— About this exercise —
Copy out, from the data below, each line in which the word "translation" occurs.

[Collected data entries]
=== Begin Enclosure ===

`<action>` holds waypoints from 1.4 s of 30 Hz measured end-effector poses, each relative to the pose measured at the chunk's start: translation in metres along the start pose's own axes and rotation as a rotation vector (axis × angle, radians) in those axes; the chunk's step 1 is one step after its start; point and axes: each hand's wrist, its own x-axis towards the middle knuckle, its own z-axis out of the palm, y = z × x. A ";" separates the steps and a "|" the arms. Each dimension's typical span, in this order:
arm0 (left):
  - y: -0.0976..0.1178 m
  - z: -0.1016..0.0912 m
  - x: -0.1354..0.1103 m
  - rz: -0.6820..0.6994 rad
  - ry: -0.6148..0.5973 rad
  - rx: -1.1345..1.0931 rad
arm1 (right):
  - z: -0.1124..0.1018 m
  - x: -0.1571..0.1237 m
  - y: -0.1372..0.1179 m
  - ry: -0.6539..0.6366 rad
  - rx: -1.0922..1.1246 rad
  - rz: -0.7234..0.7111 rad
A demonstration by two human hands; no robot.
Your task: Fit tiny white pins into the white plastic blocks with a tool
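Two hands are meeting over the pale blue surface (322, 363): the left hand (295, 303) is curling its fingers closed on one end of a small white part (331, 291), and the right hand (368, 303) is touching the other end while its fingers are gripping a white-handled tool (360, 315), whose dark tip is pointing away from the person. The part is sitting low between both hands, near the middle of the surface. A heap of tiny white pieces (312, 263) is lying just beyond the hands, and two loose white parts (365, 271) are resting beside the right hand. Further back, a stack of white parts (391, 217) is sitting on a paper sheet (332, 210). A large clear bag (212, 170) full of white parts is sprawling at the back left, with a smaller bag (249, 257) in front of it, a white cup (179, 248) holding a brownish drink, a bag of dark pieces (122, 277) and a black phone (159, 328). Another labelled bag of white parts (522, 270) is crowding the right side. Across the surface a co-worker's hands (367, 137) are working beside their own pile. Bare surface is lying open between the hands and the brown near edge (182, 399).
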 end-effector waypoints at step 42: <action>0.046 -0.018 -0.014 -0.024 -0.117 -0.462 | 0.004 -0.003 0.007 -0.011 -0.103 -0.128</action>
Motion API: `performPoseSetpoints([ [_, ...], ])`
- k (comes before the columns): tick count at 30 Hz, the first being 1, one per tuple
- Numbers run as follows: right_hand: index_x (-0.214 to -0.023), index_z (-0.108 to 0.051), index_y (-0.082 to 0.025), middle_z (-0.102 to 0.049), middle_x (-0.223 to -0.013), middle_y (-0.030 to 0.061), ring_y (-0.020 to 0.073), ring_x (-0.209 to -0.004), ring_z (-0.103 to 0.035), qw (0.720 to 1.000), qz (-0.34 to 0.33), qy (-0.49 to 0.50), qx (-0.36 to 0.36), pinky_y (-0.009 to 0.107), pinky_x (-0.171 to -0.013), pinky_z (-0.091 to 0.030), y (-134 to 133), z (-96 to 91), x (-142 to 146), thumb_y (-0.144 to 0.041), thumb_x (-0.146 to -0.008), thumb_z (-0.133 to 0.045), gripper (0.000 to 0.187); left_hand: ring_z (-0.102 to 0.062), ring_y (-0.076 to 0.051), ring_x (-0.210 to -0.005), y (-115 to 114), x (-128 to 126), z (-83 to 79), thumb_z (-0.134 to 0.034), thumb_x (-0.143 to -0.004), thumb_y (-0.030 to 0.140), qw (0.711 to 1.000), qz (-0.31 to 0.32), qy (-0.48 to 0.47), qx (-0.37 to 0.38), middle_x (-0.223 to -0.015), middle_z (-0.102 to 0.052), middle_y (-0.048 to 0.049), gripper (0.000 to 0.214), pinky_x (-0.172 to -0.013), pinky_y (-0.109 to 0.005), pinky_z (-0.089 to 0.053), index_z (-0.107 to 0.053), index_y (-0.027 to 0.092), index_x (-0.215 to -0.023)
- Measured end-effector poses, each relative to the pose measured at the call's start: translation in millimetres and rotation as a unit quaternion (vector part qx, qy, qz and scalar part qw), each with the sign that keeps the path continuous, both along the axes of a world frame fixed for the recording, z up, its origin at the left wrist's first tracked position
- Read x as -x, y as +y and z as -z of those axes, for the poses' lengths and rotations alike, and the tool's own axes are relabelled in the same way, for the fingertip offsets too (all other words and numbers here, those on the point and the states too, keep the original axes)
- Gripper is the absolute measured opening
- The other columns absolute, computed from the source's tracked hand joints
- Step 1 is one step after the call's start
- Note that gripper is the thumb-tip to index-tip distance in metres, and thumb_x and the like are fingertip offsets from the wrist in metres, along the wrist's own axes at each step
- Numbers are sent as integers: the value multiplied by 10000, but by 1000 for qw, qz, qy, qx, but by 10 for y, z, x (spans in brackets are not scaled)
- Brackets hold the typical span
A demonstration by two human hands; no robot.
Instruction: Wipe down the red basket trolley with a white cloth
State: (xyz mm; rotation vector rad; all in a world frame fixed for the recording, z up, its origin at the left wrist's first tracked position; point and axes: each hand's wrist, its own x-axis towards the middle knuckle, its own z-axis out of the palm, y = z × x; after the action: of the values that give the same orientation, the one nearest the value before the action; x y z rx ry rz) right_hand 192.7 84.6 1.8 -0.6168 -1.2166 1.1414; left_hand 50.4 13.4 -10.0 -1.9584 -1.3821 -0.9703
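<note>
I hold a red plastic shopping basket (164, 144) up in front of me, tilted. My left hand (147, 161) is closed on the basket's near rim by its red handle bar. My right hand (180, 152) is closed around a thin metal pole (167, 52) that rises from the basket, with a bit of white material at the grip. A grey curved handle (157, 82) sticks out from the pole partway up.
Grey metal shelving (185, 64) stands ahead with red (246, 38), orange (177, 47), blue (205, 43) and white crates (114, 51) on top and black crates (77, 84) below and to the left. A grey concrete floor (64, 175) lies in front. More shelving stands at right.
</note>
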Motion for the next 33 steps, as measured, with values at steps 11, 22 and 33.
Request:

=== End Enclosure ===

— Written answer —
`<action>` holds waypoints from 1.4 s of 30 Hz measured end-effector poses, each relative to the pose measured at the chunk's start: translation in metres along the start pose's own axes and rotation as a rotation vector (axis × angle, radians) in those axes; the chunk's step 1 is one step after its start; point and axes: each hand's wrist, its own x-axis towards the middle knuckle, its own z-axis out of the palm, y = z × x. A ";" separates the steps and a "|" the arms. Each dimension's typical span, in this order:
- Measured end-effector poses, each relative to the pose measured at the call's start: translation in millimetres and rotation as a unit quaternion (vector part qx, qy, qz and scalar part qw), each with the sign that keeps the path continuous, both along the axes of a world frame fixed for the recording, z up, its origin at the left wrist's first tracked position

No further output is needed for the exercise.